• Tue. Sep 20th, 2022

Commission begins audit process for 2022 primary elections | News, Sports, Jobs

ByChad J. Johnson

Jul 27, 2022

Kelcie Hartley, Daily Herald

Utah County Commissioners, from left, Bill Lee, Tom Sakievich and Amelia Powers Gardner participate in a Utah County Commission meeting Wednesday, June 29, 2022.

The Utah County Commission decided on Wednesday to create a Request for Proposals that will include “Professional Statistical Audit Capabilities” for the audit/statistical analysis of the 2022 Utah County primary election results during the regular meeting.

Commissioner Bill Lee led the discussion following conversations the commissioners had at the Solicitors Council meeting on July 12.

“As commissioners, we want fair and honest elections,” said Lee, who lost his re-election campaign to Brandon Gordon in June. “We want to be able to verify the elections as much as possible without compromising the integrity of the election or compromising the machines. I think all of these things are part of the goal, and do I think all of this will solve anything? No. I think this is a step that will move us in a direction that hopefully will be helpful.

Lee proposed a two-step process. The commissioners first discuss how they would proceed to have an audit of the election results carried out, then agree on a plan to implement.

Utah County Assistant Attorney Paul Jones said he was unsure if the audits could be done by an outside entity or if they had to be done by the Utah County Office of Elections.

“I think something like that would be nice,” Lee said. “We are already doing it financially. We are already doing this on the HR side. We hire to look inside, so I think these are helpful.

Not everyone involved knew whether election data became the property of the lieutenant governor’s office after the results were certified.

Amelia Powers Gardner suggested taking a different approach, first hiring a third-party auditing firm, asking them what information they would need to perform the audit, how much it would cost, and then deciding if it would be possible to proceed.

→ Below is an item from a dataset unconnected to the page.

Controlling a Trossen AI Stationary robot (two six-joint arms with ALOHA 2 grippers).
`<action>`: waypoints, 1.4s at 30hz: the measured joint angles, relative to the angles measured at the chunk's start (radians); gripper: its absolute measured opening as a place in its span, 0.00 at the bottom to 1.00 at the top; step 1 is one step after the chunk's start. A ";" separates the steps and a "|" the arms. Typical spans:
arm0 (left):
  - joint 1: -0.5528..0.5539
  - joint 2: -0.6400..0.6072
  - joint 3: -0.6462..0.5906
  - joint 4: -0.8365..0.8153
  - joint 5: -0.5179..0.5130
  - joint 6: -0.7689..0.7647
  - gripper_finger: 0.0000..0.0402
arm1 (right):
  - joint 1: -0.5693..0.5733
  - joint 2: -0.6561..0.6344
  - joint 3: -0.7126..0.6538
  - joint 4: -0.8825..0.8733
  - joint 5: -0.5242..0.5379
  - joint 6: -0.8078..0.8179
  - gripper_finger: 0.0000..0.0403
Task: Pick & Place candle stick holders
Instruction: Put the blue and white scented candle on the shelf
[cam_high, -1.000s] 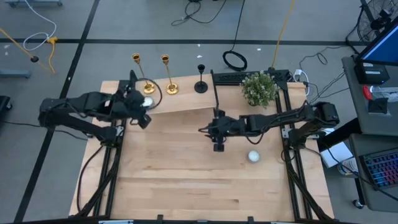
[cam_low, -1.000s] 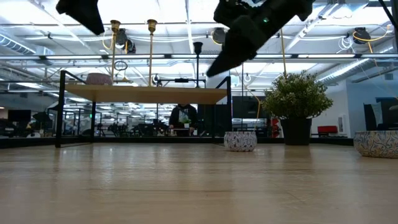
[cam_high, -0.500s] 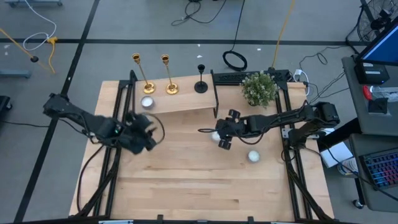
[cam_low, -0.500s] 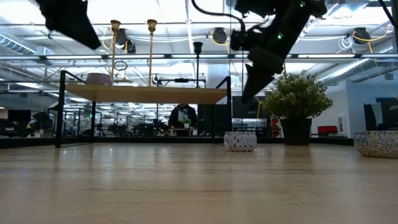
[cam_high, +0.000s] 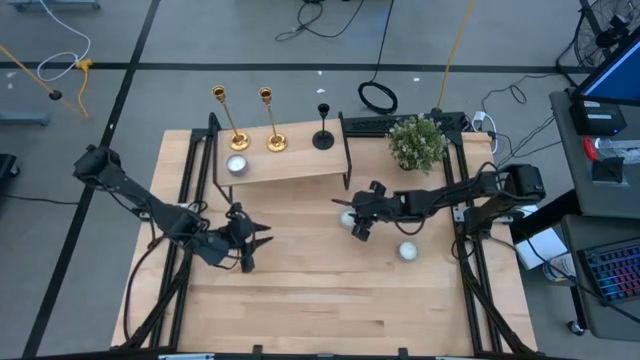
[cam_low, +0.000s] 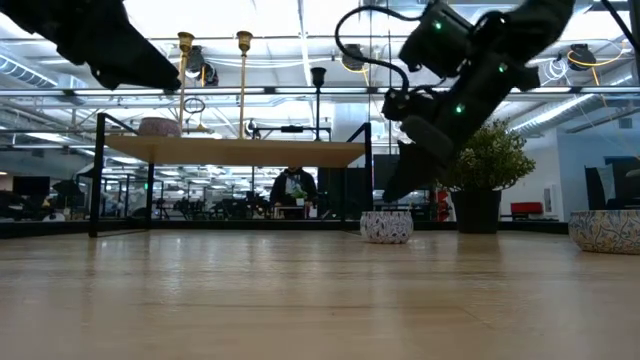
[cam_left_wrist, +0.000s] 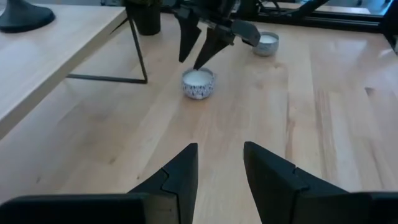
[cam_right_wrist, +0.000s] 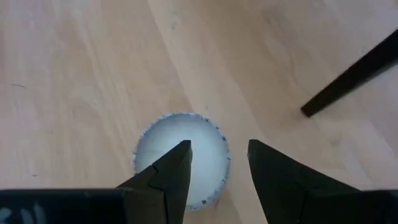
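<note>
Two tall gold candle stick holders (cam_high: 238, 139) (cam_high: 276, 142) and a shorter black one (cam_high: 323, 139) stand upright on their round bases on a raised wooden shelf (cam_high: 290, 165) at the table's far side. They also show in the low view (cam_low: 185, 70) (cam_low: 243, 70) (cam_low: 318, 90). My left gripper (cam_high: 250, 240) is open and empty above the bare table, near of the shelf. My right gripper (cam_high: 358, 222) is open and points down just above a small speckled white bowl (cam_right_wrist: 180, 158), without touching it.
A second small bowl (cam_high: 236, 165) sits on the shelf's left part. A third bowl (cam_high: 407, 251) lies on the table to the right, and a potted plant (cam_high: 417, 142) stands at the far right. The shelf's black wire legs (cam_left_wrist: 138, 50) reach the table.
My left gripper has drawn away from the small bowl on the shelf, which stays there, and gone toward the table's near edge and a little right. My right gripper has tipped from slanting to pointing down and come down over the small bowl on the table.
</note>
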 joint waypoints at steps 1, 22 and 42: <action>0.001 0.000 -0.003 0.001 -0.004 -0.003 0.34 | -0.003 0.000 -0.019 0.030 -0.003 -0.001 0.39; 0.001 0.000 -0.004 0.001 -0.003 -0.006 0.34 | -0.021 0.000 -0.152 0.197 -0.004 -0.029 0.04; 0.001 0.000 -0.004 -0.001 -0.004 0.010 0.34 | -0.019 0.000 -0.137 0.482 -0.062 -0.165 0.01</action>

Lee said it was a great idea, but he preferred to send out a request for proposal (RFP) as it would provide the necessary information and a cost estimate.

The commissioners then opened the floor to comments from the public. Many members of the public expressed similar concerns about the integrity of the election and a lack of trust in the government.

Provo resident Sylvia Andrew had issues with the statewide primary election results. Andrew previously ran for the Utah State Senate in Provo, in part running against collecting signatures to qualify for the primary ballots.

“I just can’t believe every ‘America First’, patriotic, every person I know except Kira Birkeland has lost their primary races,” Andrew said. “I just can’t get used to it. It does not mean anything. It is vital that we have electoral integrity. I don’t trust machines either. There are people who have said in interviews that there are 15 ways to fool the machines we have. I agree with Bill Lee to hire an independent auditor because I think it will be a good start.

Orem resident Sharon Anderson said she has been concerned about election processes since 2020.

“I understand that the lieutenant governor has a lot of control and the county doesn’t have a lot of say, but what if Utah County accepted in-person voting and the use of ballots? vote? What if every other county in this state accepted this? I think we could influence the lieutenant’s office and the legislature,” she said.

Statistician Cindy Butler, who attempted to make a presentation on what the commissioners could do with the registration data at the Solicitors Council meeting, also addressed the council on Wednesday.

“I think it’s fine to do those kinds of things if you want to do your own audit, and I think it’s fine to hire an outside company to do those same audits, but that’s not enough” , Butler said. “It is impossible to detect ballot stuffing or digital manipulation from these standard audits. It’s impossible. You need to have a full context of all data to detect this kind of nefarious activity. »

In other cases, Powers Gardner supported a resolution to designate August as Utah County Breastfeeding Month. August is also World Breastfeeding Month and the first week of the month is World Breastfeeding Week.

Powers Gardner read the resolution, saying the Centers for Disease Control and Prevention reported that, among Utah infants born in 2019, 86.5% were ever breastfed, but Utah County breastfeeding rates Utah topped those in the state at 90.5%.

“Without a lactation consultant, I don’t know if I would have been able to breastfeed my son, and I’ve used lactation support with all three,” Powers Gardner said. “Some things come more naturally to some than others, and for me, I struggled. I needed the help of a consultant, and we have some great ones in the county.”

She also touched on formula shortages in the United States and the difficulties some mothers face in properly feeding their children.

“I will be working with our health promotions with the health department throughout August to make sure that BYU and UVU, the malls and the airport in Provo and those places have the areas where mothers can get the support they need,” said Powers Gardner. .

Commissioner Tom Sakeivich suggested changing a section of the resolution from “breastfeeding for the first six months of life” to “breastfeeding for the first six months after birth”. His reasoning comes from his position regarding the point where life begins. The resolution was unanimously approved after the change.